Veronica Gaisford: Most men desired her, many loved her, some mistrusted
her, but none was indifferent. Amid the violence and bitterness of the
First World War and the years that followed, she bound together the
lives of three very different men.
She was exceptional--beautiful, passionate, and passionately loyal to
her native Ireland. She could have been a traitor or a saint.
Francis Carr, a Foreign Office civil servant, met Veronica,
newly-widowed in Berlin, and half fell in love with her, doubting her
apparent innocence. His cousin John Marvell loved her boundlessly,
blindly, won her and lost her, and was prepared to perjure himself for
her safety.

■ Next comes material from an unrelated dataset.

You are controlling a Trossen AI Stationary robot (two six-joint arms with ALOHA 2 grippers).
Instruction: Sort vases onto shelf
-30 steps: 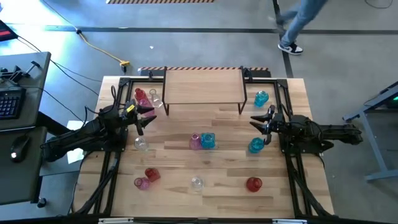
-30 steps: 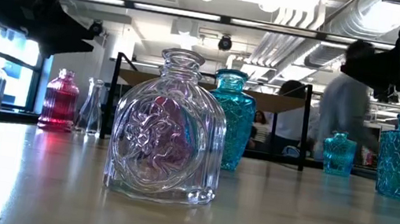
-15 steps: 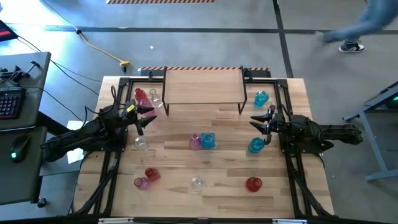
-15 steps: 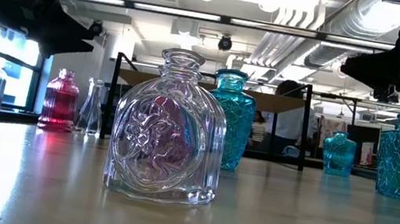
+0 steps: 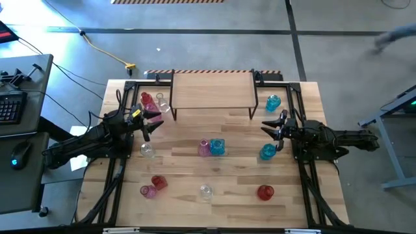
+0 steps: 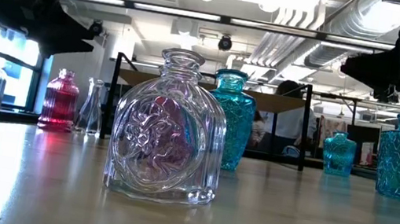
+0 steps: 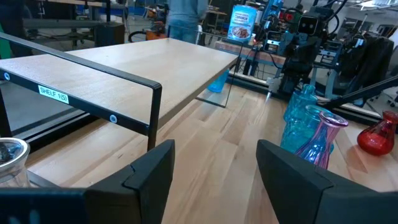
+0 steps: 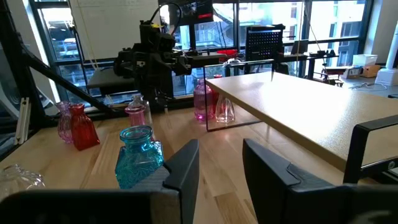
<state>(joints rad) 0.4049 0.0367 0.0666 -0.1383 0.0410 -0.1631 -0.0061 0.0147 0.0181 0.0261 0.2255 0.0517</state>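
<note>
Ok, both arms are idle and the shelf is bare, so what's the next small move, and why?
Probably lower the right gripper toward the blue vase just beside it. The shelf holds nothing, both grippers are open and empty, and this vase stands apart from the others, nearest that gripper. The left gripper can wait near the pink vases.

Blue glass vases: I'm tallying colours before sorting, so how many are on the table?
3: one blue glass vase beside the shelf's right end, one near the right claw, one mid-table against a pink vase.
</note>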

Her relationship with Gerhardt Brendthase, a young German
officer with the Imperial General Staff in Berlin, was more
ambiguous--was it an emotional or a professional attachment?
Against a brilliantly graphic background of war and its aftermath, David
Fraser unfolds the private lives of his characters to form a many-sided
drama. It was a turbulent and bloody age, when lives were lost and
futures shattered. An age where both heroism and treachery could
flourish...
Born the son of Brigadier The Honourable William Fraser (1890-1964) DSO
MC, who had been the military attache in Paris when the Second World War
begun, David Fraser was educated at Eton College and Christ Church
College, Oxford. He left school to enlist at earliest opportunity after
the Second World War begun, and joined his father's regiment, the
Grenadier Guards in 1940, serving for much of the War with the Guards
Armoured Division, later in northwest Europe, ending the war in the rank
of Major. He was appointed general officer commanding fourth division in
1969, assistant chief of defence staff (policy) in 1971, and vice chief
of the imperial general staff in 1973. He went on to be British military
representative to NATO in 1975, and commandant of the Royal College of
defence Studies in 1977 before retiring in 1980.